§ Problem requirements
When the string "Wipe" is part of a line below, that line should be copied.

§ Excerpted records
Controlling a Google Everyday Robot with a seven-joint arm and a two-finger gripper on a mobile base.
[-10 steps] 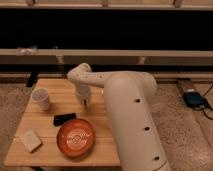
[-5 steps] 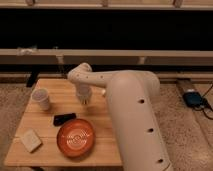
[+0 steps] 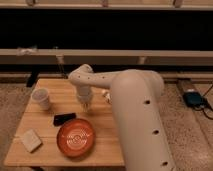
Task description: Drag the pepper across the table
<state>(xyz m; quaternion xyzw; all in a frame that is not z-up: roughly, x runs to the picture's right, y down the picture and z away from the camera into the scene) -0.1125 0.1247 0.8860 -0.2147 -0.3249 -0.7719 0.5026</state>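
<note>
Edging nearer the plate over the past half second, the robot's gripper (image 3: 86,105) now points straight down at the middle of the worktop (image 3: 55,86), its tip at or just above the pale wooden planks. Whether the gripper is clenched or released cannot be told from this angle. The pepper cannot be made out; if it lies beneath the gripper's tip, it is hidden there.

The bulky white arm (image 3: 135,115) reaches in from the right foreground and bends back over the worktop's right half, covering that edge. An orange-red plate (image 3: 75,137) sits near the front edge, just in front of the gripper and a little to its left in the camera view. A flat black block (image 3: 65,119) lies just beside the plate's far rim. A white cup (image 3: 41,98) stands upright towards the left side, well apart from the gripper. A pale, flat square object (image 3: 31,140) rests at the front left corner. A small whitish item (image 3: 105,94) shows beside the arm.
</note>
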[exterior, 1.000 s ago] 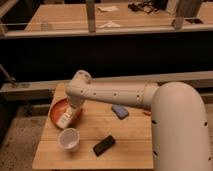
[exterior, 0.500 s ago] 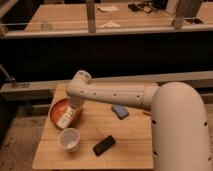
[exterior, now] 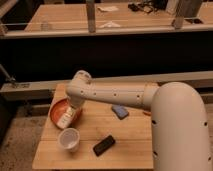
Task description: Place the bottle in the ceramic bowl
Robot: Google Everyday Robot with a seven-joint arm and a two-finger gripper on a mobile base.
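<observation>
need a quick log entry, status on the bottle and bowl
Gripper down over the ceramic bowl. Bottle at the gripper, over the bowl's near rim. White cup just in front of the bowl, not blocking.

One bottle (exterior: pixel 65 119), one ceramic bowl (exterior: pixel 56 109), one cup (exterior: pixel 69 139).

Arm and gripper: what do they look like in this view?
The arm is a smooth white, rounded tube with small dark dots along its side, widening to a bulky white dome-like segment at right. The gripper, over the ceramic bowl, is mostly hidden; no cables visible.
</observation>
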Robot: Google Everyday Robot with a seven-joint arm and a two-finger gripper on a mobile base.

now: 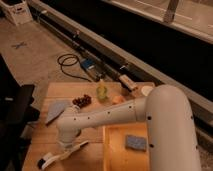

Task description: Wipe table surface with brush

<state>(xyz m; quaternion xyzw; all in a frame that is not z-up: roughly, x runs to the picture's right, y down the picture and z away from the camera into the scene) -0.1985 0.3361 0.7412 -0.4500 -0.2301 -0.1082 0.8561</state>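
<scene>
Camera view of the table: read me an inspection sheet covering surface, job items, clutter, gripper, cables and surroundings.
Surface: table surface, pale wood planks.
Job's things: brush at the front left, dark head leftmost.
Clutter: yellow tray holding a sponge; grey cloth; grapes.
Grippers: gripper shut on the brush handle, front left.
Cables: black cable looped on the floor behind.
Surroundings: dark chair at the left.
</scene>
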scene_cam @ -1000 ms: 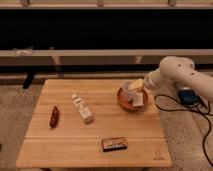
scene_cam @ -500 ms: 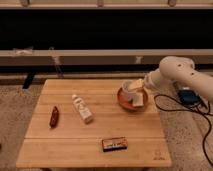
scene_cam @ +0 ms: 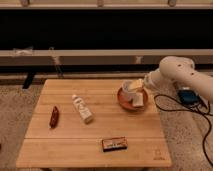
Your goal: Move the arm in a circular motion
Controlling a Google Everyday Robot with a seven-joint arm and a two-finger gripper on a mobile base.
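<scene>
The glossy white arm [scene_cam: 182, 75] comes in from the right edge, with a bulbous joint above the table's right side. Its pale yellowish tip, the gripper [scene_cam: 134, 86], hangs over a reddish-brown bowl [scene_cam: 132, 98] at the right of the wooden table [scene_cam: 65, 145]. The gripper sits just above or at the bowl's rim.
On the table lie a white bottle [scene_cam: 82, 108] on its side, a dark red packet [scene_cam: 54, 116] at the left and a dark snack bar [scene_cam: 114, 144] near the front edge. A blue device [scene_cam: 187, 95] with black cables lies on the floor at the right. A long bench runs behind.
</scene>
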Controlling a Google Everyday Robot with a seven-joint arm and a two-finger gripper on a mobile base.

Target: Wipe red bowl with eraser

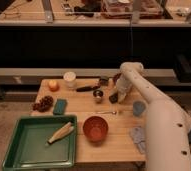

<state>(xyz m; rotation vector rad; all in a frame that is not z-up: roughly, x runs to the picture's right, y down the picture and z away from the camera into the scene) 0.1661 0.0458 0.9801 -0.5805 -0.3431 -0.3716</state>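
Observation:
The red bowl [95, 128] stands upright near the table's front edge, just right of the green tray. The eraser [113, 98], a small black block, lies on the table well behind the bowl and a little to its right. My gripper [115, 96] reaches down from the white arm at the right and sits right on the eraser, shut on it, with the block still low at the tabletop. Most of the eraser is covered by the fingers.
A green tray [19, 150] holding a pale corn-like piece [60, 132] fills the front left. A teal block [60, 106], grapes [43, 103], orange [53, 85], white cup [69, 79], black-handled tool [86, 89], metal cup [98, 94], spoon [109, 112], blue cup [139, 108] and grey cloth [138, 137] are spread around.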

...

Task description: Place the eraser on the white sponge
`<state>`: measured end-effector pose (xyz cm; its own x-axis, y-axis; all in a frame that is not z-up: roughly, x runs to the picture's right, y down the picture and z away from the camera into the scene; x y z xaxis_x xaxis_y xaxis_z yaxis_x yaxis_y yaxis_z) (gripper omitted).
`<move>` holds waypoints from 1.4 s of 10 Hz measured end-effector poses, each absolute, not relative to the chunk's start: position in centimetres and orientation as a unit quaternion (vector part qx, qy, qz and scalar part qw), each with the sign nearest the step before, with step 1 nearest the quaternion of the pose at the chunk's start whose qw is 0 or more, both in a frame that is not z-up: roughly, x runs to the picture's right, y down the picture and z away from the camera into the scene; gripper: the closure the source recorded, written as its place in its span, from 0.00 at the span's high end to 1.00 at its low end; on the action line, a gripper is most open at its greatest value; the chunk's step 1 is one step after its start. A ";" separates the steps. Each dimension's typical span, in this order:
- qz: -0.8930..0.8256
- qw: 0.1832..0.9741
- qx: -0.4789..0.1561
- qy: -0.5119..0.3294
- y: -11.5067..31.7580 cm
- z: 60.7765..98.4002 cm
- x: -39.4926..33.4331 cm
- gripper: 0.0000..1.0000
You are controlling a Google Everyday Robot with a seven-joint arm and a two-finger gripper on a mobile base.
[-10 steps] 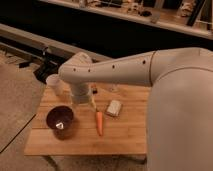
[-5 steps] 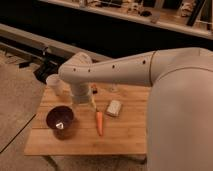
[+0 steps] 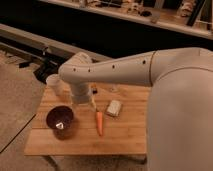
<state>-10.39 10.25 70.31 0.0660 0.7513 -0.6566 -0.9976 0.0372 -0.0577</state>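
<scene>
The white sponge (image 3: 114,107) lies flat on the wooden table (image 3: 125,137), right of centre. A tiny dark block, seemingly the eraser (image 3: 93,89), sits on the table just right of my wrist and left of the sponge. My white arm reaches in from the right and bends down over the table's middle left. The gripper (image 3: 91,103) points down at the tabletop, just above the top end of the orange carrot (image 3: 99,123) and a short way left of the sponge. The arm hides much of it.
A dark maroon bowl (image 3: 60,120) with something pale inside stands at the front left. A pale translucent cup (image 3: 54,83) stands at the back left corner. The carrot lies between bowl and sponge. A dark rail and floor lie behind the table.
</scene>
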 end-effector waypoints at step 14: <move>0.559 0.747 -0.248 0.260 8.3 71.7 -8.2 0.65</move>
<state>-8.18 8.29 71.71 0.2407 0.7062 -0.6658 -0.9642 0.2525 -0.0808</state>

§ Output of the exercise
Task description: Wipe table surface with brush
Target: Wipe red bowl with eraser

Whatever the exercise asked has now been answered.